====== INPUT DATA
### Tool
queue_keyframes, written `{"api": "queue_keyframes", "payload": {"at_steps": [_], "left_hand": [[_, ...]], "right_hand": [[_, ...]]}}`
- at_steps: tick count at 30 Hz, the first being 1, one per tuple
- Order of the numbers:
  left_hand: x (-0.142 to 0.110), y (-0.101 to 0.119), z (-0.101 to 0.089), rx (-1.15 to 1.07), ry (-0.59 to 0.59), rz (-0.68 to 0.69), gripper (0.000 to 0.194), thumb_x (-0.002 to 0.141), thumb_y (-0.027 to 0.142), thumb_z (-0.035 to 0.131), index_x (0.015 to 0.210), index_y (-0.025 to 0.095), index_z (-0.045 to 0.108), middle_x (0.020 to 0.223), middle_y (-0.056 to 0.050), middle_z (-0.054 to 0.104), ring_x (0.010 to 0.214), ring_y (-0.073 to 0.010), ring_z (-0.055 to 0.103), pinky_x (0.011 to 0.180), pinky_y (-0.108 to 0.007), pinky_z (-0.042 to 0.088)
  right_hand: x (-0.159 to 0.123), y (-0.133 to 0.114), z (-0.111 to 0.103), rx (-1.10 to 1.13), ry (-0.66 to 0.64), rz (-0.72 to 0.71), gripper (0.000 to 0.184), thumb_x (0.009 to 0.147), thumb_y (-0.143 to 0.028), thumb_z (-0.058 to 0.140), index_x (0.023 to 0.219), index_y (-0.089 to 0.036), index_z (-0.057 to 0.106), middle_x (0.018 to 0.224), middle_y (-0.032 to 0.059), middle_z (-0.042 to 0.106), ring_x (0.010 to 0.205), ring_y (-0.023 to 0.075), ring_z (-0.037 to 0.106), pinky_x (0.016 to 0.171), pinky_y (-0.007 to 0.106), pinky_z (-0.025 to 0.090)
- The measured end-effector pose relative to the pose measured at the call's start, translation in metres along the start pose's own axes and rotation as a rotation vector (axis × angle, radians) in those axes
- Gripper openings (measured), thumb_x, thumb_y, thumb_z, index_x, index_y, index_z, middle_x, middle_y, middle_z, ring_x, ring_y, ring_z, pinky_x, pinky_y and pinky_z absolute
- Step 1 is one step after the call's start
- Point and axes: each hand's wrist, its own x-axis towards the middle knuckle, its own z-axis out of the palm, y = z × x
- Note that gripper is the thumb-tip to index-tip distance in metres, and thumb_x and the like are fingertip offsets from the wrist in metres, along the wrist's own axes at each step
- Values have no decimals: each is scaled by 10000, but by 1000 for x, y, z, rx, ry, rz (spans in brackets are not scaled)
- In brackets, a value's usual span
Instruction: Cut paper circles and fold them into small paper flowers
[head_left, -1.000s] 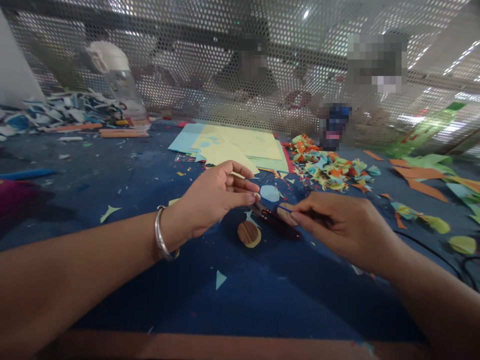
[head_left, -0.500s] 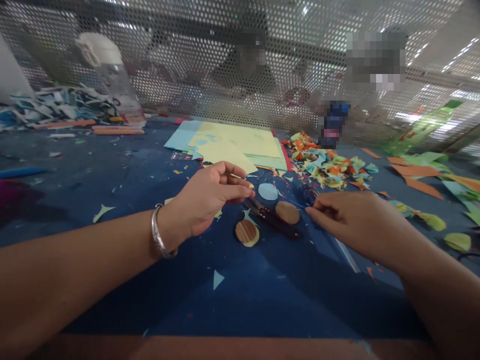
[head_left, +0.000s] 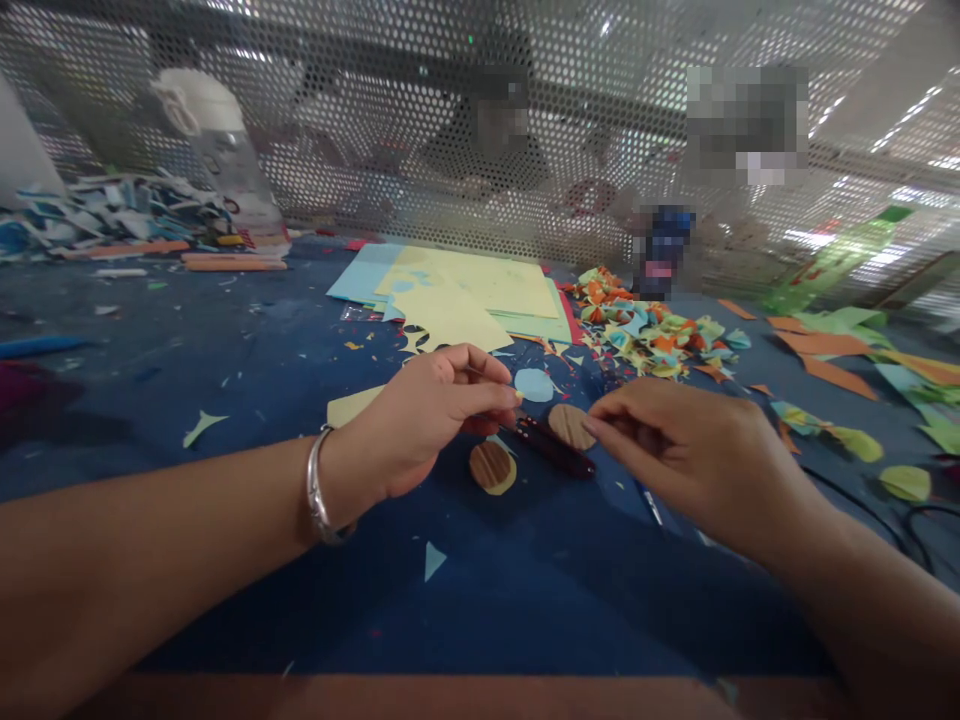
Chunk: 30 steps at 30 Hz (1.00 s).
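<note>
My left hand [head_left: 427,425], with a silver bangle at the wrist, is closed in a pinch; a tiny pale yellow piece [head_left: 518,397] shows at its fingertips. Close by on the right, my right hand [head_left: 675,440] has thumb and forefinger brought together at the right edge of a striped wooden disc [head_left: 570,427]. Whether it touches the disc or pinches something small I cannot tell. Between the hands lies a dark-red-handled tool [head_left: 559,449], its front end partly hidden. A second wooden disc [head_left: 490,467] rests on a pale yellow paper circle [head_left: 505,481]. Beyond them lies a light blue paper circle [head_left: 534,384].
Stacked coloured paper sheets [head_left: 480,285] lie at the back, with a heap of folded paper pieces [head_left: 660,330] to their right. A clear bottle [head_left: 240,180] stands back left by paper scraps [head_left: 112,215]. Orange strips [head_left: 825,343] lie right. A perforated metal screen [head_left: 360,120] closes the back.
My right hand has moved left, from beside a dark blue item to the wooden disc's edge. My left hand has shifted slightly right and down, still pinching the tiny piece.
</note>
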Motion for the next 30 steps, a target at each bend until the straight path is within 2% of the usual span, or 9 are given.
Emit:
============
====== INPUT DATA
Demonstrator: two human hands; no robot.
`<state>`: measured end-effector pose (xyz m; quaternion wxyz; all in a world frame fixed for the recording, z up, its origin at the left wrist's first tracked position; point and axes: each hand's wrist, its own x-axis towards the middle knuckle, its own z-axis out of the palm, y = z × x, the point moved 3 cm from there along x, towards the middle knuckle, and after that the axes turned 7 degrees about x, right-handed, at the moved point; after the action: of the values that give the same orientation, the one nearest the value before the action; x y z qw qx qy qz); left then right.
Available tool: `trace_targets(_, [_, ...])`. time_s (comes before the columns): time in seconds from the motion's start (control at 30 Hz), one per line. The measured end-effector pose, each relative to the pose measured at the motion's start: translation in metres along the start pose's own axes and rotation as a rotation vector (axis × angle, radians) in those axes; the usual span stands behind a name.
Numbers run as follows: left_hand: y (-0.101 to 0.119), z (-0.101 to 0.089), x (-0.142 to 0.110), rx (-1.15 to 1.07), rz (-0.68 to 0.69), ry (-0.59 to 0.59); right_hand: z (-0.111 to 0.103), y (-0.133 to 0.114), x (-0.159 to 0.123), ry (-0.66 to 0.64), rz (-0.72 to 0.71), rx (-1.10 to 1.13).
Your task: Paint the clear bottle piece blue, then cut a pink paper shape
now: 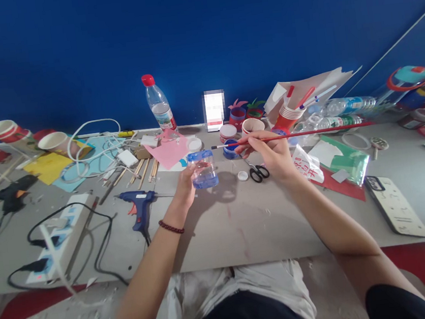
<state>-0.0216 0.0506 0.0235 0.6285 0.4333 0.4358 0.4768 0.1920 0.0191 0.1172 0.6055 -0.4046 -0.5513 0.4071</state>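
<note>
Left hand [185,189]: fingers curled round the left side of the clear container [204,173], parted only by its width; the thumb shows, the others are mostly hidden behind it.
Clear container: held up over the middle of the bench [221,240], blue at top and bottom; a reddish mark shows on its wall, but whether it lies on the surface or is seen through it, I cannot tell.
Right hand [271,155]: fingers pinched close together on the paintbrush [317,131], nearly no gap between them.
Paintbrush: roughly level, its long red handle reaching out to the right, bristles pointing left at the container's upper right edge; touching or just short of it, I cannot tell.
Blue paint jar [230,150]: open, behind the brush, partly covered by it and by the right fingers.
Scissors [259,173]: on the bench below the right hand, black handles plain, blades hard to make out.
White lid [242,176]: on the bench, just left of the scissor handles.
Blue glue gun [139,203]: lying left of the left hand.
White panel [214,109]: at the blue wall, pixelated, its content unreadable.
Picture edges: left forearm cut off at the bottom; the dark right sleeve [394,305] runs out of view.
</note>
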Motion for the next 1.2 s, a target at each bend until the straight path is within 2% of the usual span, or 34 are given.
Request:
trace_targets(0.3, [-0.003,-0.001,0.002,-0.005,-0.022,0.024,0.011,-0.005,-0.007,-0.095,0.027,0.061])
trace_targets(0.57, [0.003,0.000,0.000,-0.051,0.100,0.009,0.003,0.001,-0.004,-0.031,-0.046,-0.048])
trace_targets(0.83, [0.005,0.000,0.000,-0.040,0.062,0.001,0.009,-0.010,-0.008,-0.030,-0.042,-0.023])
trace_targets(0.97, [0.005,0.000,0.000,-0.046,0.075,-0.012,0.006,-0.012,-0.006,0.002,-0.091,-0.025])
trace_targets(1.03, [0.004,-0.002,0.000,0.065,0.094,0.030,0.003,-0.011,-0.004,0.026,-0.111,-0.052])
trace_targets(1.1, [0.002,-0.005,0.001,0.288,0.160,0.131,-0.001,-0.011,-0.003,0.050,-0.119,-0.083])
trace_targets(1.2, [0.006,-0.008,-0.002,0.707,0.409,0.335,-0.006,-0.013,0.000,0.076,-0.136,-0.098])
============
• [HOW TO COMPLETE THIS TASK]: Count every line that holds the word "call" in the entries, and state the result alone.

• [TASK ANSWER]: 2